- [What you will do]
In the data that follows, count each line with the string "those"; the reply is the number only.

- [Input data]
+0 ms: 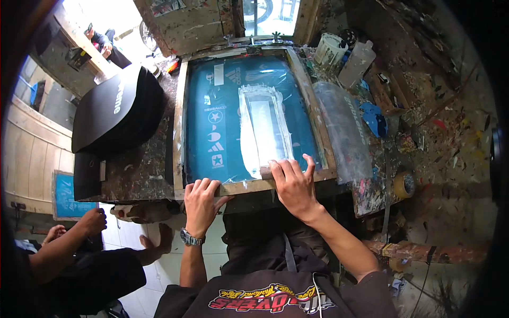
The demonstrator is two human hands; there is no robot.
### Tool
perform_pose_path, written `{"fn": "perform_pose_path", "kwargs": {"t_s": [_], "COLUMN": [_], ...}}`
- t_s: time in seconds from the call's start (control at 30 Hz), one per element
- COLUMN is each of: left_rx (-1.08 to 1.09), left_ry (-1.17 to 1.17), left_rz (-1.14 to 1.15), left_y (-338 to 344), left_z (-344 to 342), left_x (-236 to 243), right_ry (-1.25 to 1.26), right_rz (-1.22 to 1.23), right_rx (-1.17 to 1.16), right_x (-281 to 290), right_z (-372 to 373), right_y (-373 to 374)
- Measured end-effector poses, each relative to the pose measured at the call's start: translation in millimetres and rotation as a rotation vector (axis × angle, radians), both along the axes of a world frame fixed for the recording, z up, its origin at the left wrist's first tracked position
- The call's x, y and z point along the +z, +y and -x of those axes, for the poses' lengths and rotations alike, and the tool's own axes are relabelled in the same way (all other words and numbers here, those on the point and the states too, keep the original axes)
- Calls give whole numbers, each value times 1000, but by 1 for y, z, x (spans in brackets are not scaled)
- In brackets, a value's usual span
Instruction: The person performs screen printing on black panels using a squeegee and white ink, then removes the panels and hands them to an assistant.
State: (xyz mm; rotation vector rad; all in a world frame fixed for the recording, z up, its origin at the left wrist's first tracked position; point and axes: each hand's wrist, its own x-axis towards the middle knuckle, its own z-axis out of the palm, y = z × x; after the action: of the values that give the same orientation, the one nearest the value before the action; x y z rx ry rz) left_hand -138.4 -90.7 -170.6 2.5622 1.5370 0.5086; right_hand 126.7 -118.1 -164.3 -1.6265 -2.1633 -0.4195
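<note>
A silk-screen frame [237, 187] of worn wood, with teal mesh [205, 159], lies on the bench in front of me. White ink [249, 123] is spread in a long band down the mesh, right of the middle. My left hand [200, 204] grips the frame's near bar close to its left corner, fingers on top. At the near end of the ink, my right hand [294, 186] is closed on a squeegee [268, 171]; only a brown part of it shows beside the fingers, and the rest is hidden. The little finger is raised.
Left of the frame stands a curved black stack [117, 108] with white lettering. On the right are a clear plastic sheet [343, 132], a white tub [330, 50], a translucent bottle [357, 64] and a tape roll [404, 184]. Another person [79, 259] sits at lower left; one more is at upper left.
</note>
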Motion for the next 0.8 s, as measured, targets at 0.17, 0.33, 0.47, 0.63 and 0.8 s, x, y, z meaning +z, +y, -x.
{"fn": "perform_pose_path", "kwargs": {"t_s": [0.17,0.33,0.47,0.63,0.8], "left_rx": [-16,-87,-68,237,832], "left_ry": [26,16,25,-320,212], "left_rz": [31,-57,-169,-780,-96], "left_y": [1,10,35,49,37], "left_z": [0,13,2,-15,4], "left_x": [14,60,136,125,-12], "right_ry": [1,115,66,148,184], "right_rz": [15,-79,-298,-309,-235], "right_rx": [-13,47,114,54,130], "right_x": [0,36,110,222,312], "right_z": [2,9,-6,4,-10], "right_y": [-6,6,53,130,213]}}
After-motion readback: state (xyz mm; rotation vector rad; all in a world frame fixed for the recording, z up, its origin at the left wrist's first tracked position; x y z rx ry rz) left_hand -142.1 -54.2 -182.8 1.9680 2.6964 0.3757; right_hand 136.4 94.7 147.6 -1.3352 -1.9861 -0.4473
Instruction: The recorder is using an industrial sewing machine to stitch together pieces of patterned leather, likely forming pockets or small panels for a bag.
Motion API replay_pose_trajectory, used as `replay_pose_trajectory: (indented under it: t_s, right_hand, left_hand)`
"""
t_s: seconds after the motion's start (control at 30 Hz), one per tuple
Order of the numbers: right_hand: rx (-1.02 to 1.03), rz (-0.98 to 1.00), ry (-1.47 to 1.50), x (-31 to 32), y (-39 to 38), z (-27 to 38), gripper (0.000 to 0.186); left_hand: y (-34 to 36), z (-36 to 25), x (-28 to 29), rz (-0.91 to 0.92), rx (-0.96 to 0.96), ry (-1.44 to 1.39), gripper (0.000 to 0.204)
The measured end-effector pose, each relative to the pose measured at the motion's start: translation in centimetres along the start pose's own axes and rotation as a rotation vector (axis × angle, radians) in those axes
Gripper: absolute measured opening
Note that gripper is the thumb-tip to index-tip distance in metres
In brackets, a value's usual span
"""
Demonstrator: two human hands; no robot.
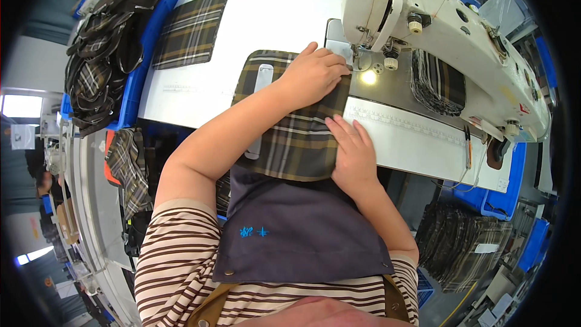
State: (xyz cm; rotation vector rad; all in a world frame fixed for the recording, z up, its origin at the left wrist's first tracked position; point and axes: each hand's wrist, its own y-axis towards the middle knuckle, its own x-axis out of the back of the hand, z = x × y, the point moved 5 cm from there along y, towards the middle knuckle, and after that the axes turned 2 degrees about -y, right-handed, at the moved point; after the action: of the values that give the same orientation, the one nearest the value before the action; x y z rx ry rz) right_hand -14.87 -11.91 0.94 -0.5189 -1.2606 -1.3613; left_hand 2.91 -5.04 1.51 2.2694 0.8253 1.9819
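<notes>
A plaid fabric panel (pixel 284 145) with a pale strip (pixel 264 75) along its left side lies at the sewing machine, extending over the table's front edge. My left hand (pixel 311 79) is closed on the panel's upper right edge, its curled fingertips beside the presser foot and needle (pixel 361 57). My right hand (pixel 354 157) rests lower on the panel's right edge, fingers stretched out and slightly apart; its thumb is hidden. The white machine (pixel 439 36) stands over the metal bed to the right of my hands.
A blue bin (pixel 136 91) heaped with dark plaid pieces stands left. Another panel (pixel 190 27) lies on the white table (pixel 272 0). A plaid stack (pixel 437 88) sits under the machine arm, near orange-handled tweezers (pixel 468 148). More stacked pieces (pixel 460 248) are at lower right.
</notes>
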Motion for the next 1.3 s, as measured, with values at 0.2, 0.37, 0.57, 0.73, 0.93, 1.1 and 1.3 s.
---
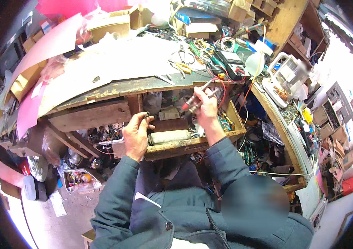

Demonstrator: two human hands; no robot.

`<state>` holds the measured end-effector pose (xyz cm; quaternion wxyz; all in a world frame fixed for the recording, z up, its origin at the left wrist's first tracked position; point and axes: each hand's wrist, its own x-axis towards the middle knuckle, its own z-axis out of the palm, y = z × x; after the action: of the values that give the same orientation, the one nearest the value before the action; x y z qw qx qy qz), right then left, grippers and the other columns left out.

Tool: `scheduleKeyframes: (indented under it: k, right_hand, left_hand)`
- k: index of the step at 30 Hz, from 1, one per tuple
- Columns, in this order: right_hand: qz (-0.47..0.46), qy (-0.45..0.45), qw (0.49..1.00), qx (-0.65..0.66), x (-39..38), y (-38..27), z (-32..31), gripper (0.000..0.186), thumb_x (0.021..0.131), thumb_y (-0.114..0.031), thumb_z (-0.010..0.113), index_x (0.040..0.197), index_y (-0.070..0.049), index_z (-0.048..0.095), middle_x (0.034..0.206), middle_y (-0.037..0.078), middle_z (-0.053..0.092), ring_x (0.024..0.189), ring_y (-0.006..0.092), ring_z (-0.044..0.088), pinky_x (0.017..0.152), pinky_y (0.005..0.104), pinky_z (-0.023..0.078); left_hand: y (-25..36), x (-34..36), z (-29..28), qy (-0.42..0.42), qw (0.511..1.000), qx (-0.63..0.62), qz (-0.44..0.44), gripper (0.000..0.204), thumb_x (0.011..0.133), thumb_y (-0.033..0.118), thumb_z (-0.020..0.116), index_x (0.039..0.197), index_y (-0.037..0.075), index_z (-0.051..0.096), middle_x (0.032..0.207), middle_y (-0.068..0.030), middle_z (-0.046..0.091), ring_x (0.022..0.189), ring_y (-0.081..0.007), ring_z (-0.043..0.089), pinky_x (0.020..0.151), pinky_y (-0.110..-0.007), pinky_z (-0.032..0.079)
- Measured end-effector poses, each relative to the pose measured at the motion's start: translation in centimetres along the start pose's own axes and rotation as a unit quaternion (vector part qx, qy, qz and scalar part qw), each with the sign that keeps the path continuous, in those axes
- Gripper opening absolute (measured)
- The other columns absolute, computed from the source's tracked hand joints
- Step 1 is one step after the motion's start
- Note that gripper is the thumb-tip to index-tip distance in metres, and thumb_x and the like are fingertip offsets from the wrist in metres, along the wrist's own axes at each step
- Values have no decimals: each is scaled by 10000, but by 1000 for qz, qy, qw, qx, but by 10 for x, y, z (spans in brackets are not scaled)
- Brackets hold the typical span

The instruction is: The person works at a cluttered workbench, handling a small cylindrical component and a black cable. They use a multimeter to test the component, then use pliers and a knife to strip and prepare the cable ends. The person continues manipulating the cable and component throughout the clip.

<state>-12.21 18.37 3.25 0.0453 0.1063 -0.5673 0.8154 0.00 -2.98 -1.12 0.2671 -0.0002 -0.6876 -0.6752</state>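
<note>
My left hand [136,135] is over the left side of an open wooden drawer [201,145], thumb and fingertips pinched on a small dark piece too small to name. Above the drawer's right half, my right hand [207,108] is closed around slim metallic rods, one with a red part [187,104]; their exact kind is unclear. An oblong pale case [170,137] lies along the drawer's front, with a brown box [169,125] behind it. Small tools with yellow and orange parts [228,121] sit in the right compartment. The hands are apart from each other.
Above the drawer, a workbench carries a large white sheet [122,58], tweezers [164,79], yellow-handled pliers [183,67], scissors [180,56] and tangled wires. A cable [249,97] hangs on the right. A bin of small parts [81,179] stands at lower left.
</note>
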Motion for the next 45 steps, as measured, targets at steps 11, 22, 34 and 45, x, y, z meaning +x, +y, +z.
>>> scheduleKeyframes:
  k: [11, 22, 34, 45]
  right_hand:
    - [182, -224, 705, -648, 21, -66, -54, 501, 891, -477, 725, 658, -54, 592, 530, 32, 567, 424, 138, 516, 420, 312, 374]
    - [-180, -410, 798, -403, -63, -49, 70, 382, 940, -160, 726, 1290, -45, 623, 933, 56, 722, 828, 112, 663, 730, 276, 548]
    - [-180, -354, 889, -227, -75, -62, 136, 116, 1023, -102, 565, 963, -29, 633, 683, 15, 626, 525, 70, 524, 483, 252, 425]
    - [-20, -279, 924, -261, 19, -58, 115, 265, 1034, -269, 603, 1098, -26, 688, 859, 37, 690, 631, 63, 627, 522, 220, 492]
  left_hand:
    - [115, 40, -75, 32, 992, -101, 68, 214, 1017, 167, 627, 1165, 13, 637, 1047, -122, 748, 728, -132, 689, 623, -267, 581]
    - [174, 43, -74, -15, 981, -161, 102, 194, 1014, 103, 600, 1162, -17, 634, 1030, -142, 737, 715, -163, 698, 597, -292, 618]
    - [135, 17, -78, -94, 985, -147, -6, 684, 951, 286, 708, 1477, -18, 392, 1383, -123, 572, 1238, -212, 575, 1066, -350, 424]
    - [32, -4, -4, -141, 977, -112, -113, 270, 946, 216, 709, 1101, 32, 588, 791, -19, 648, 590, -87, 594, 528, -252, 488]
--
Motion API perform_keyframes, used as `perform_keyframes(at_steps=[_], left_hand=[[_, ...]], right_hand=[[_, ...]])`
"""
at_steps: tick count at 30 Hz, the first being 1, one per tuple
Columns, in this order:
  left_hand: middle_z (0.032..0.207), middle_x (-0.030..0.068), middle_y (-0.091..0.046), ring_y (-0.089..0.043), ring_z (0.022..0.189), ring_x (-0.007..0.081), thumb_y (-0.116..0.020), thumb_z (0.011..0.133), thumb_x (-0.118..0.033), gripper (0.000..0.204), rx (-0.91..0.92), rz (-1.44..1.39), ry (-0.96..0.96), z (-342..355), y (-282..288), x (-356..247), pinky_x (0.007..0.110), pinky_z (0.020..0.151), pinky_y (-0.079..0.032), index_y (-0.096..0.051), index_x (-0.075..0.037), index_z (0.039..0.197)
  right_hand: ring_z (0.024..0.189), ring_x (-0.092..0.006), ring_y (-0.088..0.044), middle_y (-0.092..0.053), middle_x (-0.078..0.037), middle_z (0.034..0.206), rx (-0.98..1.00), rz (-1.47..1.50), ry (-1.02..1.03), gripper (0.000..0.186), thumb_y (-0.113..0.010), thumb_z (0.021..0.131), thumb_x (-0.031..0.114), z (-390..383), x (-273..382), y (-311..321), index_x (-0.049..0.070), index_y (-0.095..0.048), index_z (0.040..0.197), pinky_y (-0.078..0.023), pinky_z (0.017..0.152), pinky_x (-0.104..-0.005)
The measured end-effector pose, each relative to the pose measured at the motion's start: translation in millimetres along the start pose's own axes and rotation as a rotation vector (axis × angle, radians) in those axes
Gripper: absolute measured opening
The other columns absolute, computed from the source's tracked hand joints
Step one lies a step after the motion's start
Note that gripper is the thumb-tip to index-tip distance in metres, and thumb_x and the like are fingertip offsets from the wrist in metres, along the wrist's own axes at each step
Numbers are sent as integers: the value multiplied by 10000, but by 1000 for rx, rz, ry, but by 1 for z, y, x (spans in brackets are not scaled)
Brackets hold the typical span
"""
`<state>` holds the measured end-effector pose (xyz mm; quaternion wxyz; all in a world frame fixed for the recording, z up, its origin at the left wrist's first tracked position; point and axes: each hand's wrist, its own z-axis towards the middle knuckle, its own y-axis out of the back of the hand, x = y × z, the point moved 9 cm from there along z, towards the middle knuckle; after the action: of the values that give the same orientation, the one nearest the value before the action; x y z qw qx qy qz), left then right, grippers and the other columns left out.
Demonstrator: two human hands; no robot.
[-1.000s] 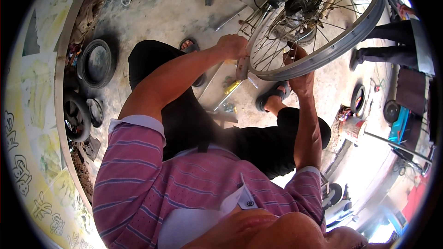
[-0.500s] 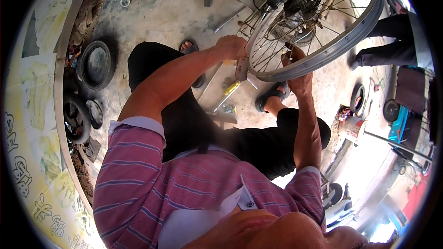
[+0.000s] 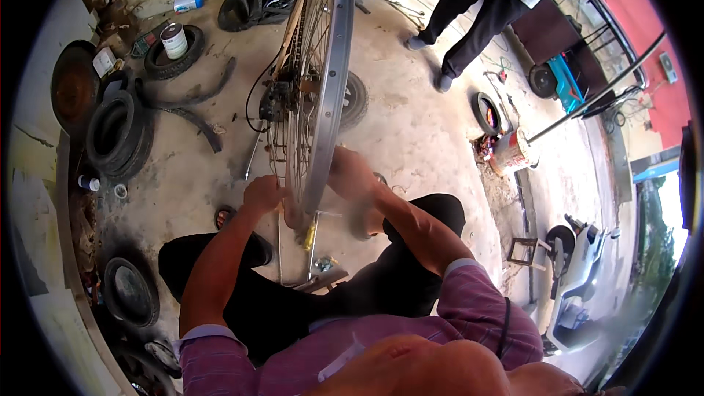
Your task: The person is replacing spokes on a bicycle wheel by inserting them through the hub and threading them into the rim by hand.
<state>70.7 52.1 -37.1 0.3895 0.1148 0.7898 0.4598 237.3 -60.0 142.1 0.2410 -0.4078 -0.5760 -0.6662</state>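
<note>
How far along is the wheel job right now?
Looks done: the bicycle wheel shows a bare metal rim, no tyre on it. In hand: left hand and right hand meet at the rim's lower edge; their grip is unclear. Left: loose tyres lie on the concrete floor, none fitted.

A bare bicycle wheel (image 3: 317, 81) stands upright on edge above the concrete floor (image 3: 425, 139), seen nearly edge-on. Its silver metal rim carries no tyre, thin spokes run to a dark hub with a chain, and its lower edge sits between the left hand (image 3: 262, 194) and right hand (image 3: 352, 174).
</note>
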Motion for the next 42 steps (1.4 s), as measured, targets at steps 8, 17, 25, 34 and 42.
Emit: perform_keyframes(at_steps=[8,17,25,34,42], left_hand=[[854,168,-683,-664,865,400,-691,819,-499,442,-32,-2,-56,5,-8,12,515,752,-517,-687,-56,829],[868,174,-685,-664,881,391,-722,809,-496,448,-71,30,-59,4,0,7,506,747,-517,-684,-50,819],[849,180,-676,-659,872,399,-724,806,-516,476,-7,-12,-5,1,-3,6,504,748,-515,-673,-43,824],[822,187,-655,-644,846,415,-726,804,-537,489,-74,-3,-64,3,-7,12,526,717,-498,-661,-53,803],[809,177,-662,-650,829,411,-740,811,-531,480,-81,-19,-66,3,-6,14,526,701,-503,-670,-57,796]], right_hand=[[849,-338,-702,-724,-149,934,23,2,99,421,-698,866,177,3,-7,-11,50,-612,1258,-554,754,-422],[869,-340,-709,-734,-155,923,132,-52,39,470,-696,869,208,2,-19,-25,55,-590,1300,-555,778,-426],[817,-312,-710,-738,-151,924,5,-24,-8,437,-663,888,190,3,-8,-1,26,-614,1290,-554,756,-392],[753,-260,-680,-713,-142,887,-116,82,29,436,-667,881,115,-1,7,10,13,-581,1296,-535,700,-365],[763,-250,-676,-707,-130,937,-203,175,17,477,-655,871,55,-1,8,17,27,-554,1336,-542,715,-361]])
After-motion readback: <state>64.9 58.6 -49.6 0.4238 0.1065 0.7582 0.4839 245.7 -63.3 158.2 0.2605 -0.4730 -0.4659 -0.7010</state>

- [Completed task]
4